The required output is every line from the beginning of the entries below through the line that includes "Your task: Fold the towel", copied exactly.

** GIVEN RECORDS follows **

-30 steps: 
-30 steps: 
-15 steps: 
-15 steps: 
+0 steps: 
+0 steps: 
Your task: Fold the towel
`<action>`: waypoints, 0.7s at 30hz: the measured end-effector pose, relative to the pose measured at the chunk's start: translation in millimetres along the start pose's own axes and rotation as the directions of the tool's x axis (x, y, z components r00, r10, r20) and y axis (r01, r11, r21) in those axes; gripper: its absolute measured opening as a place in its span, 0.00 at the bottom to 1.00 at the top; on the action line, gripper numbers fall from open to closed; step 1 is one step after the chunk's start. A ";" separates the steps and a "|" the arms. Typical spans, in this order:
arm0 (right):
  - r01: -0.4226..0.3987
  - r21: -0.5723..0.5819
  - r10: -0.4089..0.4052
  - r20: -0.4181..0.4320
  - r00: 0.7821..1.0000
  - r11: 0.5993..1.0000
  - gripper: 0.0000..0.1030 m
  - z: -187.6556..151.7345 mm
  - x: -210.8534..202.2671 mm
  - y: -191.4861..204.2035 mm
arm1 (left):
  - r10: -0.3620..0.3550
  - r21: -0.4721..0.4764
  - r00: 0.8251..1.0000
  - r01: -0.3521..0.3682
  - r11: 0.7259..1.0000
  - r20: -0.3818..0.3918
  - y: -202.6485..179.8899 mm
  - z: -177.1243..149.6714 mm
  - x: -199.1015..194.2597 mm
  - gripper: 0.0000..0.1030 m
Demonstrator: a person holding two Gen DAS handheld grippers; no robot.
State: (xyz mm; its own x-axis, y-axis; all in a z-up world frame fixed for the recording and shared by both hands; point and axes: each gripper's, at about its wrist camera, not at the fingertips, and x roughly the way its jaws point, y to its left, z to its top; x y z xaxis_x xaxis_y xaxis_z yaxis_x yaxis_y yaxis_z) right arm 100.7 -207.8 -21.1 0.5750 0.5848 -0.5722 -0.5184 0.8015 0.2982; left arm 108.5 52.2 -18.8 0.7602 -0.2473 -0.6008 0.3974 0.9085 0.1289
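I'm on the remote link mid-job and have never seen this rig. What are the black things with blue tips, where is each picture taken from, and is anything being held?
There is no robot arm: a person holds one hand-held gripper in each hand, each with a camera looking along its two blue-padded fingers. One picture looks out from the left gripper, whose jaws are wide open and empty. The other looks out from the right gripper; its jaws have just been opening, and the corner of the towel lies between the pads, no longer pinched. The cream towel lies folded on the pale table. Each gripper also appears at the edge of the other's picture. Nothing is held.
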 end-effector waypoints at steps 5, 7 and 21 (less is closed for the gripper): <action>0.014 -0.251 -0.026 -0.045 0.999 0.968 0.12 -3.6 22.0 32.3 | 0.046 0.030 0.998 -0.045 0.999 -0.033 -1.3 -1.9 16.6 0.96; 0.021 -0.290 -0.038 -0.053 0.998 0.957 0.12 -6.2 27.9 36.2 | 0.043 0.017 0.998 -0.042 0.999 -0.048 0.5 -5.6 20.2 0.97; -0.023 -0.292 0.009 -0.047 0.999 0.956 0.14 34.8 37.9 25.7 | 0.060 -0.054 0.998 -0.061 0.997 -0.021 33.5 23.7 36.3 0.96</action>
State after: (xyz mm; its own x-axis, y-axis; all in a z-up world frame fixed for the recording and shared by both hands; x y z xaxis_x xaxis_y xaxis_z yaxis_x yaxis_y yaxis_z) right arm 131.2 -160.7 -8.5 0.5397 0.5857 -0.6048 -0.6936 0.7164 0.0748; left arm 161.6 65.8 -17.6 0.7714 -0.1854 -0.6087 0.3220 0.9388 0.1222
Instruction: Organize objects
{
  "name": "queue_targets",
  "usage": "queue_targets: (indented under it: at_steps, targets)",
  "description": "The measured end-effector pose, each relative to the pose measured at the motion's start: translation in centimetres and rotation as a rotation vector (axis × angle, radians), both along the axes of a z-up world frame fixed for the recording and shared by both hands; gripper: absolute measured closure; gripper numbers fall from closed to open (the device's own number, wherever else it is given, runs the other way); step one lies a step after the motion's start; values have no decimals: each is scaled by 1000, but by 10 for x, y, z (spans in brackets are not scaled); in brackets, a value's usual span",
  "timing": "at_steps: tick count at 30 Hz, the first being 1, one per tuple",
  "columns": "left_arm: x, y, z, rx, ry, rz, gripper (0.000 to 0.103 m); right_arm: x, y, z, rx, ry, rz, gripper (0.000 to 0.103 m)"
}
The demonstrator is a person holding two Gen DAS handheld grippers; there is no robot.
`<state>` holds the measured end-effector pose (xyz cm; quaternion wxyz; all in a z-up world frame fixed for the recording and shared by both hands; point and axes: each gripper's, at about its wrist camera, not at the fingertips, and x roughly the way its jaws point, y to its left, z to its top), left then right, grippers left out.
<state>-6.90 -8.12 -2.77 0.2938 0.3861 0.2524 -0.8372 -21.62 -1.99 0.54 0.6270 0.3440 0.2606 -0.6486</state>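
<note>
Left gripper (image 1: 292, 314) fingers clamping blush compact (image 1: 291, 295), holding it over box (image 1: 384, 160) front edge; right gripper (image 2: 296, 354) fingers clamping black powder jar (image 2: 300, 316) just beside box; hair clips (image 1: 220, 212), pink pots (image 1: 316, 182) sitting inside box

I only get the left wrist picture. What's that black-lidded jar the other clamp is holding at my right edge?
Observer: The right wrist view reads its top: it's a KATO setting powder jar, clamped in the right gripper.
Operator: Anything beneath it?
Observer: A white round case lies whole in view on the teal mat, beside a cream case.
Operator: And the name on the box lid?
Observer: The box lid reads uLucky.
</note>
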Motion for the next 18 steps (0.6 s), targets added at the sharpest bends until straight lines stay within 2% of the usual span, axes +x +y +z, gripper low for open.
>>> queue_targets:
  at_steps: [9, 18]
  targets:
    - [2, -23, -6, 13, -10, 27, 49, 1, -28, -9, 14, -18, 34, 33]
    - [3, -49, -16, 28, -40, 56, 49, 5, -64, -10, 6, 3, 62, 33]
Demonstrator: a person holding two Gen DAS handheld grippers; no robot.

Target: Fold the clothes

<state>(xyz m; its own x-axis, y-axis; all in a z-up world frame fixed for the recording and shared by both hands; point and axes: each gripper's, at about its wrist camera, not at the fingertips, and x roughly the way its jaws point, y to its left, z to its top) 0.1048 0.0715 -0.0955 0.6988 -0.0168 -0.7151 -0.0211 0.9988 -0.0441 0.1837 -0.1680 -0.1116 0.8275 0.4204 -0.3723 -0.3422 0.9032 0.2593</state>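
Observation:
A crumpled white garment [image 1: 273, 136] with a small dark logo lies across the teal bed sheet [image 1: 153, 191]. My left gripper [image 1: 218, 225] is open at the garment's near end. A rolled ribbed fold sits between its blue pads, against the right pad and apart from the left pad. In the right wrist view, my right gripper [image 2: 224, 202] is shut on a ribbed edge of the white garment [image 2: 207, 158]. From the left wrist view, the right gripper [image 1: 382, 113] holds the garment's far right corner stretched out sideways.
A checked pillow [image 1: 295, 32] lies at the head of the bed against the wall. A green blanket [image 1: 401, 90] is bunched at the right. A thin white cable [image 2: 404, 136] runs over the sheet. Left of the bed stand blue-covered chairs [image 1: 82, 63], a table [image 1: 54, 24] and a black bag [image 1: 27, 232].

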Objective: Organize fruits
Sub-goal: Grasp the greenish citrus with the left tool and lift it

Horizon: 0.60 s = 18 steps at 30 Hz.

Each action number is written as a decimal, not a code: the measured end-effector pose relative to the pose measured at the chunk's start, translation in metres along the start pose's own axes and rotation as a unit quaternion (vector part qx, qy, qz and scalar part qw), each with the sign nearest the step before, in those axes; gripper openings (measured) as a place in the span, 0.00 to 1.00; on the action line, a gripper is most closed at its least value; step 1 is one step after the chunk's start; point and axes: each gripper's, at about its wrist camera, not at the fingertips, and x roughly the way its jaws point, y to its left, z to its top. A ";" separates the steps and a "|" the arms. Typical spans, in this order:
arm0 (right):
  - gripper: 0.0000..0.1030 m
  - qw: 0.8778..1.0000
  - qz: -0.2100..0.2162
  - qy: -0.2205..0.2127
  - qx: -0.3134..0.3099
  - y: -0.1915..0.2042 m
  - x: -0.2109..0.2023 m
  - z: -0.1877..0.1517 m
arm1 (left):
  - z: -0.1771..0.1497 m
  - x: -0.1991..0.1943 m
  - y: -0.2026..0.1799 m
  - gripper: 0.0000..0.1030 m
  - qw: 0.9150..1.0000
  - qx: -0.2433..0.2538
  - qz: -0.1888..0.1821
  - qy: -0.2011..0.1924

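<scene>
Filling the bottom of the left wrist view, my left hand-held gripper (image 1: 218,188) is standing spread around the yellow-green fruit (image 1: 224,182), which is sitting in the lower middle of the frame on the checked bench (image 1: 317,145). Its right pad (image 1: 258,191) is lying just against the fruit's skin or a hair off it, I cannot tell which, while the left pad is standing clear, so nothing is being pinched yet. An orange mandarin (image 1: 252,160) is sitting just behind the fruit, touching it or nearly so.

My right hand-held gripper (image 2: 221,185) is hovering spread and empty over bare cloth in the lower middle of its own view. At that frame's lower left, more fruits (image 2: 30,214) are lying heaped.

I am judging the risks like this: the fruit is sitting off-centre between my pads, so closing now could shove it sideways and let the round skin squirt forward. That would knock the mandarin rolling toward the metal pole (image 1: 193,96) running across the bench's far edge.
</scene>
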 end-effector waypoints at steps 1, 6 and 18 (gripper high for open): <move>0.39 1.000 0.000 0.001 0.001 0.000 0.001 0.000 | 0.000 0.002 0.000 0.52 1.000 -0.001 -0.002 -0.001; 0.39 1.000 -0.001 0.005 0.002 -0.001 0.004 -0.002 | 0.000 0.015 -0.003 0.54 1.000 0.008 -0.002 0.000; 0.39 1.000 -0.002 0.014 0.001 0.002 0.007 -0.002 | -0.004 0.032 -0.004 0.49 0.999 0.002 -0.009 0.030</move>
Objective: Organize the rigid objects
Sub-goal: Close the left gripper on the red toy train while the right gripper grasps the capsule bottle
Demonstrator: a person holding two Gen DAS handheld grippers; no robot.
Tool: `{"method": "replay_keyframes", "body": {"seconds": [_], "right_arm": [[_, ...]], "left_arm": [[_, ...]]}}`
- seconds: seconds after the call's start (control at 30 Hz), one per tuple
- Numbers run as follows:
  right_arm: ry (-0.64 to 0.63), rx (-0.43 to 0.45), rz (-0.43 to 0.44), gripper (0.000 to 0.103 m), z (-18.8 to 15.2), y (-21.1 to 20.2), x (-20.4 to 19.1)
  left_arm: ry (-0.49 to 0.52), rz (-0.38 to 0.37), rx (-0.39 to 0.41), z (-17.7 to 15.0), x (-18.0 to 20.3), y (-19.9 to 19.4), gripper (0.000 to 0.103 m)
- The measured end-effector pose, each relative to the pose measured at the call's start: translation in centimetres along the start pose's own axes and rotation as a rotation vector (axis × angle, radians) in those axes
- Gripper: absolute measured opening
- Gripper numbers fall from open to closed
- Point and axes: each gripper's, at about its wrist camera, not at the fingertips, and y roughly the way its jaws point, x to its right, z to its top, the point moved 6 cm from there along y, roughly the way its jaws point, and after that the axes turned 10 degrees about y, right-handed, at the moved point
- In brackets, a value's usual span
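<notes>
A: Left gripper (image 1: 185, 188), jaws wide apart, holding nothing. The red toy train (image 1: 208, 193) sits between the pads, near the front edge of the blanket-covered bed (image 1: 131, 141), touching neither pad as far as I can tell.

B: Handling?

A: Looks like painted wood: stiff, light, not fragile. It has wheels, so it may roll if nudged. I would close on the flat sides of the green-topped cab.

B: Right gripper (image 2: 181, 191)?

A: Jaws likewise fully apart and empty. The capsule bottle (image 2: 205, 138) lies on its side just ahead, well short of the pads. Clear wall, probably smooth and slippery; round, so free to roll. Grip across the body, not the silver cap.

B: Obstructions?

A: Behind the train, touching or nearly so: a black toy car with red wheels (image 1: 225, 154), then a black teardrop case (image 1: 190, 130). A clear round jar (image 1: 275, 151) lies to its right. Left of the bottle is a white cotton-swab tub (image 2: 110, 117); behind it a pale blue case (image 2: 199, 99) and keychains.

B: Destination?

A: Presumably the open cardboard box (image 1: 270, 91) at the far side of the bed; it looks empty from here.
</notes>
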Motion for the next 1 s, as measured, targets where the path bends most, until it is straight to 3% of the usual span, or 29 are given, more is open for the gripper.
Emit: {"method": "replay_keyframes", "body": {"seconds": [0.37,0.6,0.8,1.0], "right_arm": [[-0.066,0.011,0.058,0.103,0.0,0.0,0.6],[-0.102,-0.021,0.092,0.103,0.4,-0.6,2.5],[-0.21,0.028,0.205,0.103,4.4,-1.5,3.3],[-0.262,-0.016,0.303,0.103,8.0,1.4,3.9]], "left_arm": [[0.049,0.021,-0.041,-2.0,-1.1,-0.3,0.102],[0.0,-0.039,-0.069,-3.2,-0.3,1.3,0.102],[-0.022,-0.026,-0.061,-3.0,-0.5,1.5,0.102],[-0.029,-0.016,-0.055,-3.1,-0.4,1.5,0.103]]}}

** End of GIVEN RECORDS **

*SOLUTION BELOW*.
-30 steps: 
-30 steps: 
-15 steps: 
-15 steps: 
+0 steps: 
+0 steps: 
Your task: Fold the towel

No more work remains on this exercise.